-- WORK REQUIRED --
Please set down exactly the lines of the listing below from the line containing "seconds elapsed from" through the line containing "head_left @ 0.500", both lines included, leaving out all other lines.

-- DATASET SECTION --
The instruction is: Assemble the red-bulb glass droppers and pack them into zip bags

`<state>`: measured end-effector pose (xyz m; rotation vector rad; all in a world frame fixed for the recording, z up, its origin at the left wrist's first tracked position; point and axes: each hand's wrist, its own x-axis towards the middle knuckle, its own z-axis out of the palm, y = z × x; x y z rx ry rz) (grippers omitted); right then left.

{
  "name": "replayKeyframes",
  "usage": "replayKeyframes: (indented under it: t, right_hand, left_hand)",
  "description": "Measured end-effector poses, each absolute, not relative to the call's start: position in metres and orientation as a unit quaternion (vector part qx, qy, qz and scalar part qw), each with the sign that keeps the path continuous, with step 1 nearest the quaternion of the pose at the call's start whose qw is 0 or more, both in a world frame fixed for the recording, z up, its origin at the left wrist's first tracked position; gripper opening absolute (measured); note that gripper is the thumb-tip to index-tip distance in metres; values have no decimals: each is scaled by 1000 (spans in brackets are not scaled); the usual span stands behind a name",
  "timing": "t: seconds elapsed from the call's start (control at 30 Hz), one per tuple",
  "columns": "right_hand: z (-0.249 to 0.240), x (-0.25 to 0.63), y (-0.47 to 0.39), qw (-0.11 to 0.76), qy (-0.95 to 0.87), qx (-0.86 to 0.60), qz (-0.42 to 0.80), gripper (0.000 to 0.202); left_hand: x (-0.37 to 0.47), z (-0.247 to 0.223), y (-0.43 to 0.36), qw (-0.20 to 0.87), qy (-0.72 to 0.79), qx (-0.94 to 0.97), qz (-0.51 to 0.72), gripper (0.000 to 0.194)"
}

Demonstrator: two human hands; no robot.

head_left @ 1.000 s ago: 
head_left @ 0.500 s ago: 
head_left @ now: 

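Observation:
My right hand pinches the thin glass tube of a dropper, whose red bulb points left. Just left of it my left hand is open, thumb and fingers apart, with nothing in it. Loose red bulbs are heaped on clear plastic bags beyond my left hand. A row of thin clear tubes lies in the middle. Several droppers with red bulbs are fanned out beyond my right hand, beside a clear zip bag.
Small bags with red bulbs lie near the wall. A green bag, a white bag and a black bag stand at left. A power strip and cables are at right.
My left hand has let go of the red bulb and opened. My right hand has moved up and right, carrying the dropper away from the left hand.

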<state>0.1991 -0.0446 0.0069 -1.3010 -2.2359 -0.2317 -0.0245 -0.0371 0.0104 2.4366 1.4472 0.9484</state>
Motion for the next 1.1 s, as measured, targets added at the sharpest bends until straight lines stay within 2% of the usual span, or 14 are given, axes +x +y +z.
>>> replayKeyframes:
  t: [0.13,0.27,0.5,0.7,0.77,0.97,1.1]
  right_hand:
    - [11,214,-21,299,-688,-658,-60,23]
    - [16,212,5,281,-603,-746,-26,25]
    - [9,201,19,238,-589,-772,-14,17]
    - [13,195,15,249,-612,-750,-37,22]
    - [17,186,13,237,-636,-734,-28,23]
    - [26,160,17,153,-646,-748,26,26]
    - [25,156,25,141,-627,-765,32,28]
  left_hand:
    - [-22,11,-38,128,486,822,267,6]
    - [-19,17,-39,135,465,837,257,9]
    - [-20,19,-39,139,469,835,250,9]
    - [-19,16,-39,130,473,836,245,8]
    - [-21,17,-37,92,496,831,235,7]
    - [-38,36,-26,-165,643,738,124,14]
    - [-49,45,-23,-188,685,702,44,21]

-- TASK ANSWER --
  "timing": "t: seconds elapsed from the call's start (control at 30 Hz), one per tuple",
  "columns": "right_hand: z (-0.249 to 0.240), x (-0.25 to 0.63), y (-0.47 to 0.39), qw (-0.11 to 0.76), qy (-0.95 to 0.87), qx (-0.86 to 0.60), qz (-0.42 to 0.80), gripper (0.000 to 0.202); left_hand: x (-0.37 to 0.47), z (-0.247 to 0.223), y (-0.43 to 0.36), qw (-0.20 to 0.87), qy (-0.72 to 0.79), qx (-0.94 to 0.97), qz (-0.51 to 0.72), gripper (0.000 to 0.194)"
}

Demonstrator: two human hands; no robot.

head_left @ 1.000 s ago: 
head_left @ 0.500 s ago: 

Nothing else remains for this exercise.